Sam’s plan was to load up on answers and trade all the way up to Torrential Gearhulk, where he could start flashing back Vraska’s Contempts. I disliked that plan because it put too much emphasis on having basically a perfect draw. The games I found myself winning were when I was able to slam The Scarab God on Turn 5 and race them, which is why I wanted the extra God over Torrential Gearhulk.

We have a lot of cards to sideboard out and not a ton of great options to bring in. Contraband Kingpin shuts down their most aggressive draws, but even it can run afoul of Rampaging Ferocidon, Falter effects, and Soul-Scar Mage plus a burn spell.

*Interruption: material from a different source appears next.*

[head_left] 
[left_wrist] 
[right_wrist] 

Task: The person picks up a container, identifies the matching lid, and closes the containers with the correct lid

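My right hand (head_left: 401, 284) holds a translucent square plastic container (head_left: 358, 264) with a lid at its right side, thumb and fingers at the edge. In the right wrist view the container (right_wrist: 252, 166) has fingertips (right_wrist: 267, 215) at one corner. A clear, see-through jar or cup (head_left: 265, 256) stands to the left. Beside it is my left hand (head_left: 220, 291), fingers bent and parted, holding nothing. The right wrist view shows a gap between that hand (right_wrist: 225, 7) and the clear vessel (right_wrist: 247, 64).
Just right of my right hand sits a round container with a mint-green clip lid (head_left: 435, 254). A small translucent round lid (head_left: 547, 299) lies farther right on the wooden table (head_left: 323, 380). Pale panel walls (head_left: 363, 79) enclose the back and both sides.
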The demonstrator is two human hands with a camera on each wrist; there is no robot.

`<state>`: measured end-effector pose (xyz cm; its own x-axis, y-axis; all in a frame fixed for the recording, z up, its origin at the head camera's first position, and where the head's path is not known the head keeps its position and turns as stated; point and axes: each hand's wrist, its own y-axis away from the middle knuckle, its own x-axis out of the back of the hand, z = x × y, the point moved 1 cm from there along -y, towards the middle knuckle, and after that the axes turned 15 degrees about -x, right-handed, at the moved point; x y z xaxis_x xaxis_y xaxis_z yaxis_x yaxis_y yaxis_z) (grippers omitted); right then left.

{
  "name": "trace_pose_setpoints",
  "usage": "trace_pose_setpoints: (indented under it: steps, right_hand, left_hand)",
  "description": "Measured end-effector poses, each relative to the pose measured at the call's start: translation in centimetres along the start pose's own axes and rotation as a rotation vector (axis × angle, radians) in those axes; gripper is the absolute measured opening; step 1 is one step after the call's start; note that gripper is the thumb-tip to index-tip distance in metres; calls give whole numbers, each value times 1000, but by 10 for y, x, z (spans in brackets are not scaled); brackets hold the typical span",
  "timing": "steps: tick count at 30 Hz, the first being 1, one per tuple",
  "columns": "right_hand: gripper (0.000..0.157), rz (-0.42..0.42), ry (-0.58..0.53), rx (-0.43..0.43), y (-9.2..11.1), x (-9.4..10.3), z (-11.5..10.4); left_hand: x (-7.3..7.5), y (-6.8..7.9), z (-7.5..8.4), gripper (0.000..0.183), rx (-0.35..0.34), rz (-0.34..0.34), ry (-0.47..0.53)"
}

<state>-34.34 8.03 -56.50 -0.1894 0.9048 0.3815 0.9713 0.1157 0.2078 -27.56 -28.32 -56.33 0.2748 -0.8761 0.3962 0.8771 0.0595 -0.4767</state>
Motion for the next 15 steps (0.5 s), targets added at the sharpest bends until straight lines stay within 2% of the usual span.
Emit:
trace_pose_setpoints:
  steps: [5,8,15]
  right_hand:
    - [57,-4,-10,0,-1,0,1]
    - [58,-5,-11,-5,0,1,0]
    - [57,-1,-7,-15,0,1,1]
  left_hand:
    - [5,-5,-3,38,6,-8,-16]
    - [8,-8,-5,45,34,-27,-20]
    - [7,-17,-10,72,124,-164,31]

The fact that you absolutely cannot let Chandra resolve once you have a Kingpin on the battlefield is another detriment. I wish there was a better option, but everything else is too narrow. Search for Azcanta can almost always go here, as can the Glimmer of Genius.

Overall, Ramunap Red isn’t a great matchup, but it’s winnable. If you win the die roll or have a Fatal Push in your opening hand, I like your chances, but things need to line up well for you.

Control


Control mirrors are pretty silly. Both decks have copious amounts of removal with no way to really get ahead. The only way to have an edge in Game 1 is with some impossible-to-deal-with win condition, and now that the Azcanta cat is out of the bag, that win condition is Ipnu Rivulet.

Granted, it’s a high cost to pay for just one matchup, as the damage and the fact that your Drowned Catacombs will enter the battlefield tapped more often is a huge opportunity cost.

Realistically, your best bet is to get some additional threats into the maindeck that don’t cost as much as the threats you’re already playing. Gonti, Lord of Luxury is what I would play if I deemed that necessary.

You could potentially play something like Dynavolt Tower, which conveniently dodges PGO’s Essence Scatters, but is admittedly weak against their Confiscation Coups. I don’t think there’s enough time to work on Dynavolt Tower for Nationals, but maybe it will be good at Pro Tour Ixalan.

Assuming everything is equal, Game 1 in the control mirror will come down to Search for Azcanta advantage, but even that’s not a lock. The player without Search can still deal with the opponent’s threats and will have an easy time decking them.

The post-sideboard games are much more straight-forward. Each player should have additional counterspells, Duresses, and threats, so eventually someone will put themselves in a position to actually win the game.

I was completely even at the World Championship: 3-3 in Draft and 4-4 in Standard. While not awe-inspiring, it was good enough for ninth place. If I could do it all over again, I happily would. It wouldn’t surprise me if I could get an additional win in draft and another two in Standard. Things mostly didn’t break well for me.

I lost two mirrors to teammates who “expected more control decks,” which basically meant they had an edge against me. Beats.

The other two losses came late in the tournament to PGO members Huey Jensen and Owen Turtenwald. I had beaten Reid Duke earlier, so I liked my chances, but both matches were lopsided affairs in all six games, often coming down to mulligans. Overall, rather unfortunate, as I had hoped to at least play some sweet matches.

Our deck was great for the tournament, although it likely gets worse from here. People will test against our deck, figure out how to sideboard, and likely play some additional hate for us. Additionally, the real world is more diverse than the inbred 24-player World Championship metagame, so you can expect to face weirder decks that will give you a tougher time.

U/B Control is still among the best decks in Standard, but it’s worse at any other tournament that isn’t the World Championship.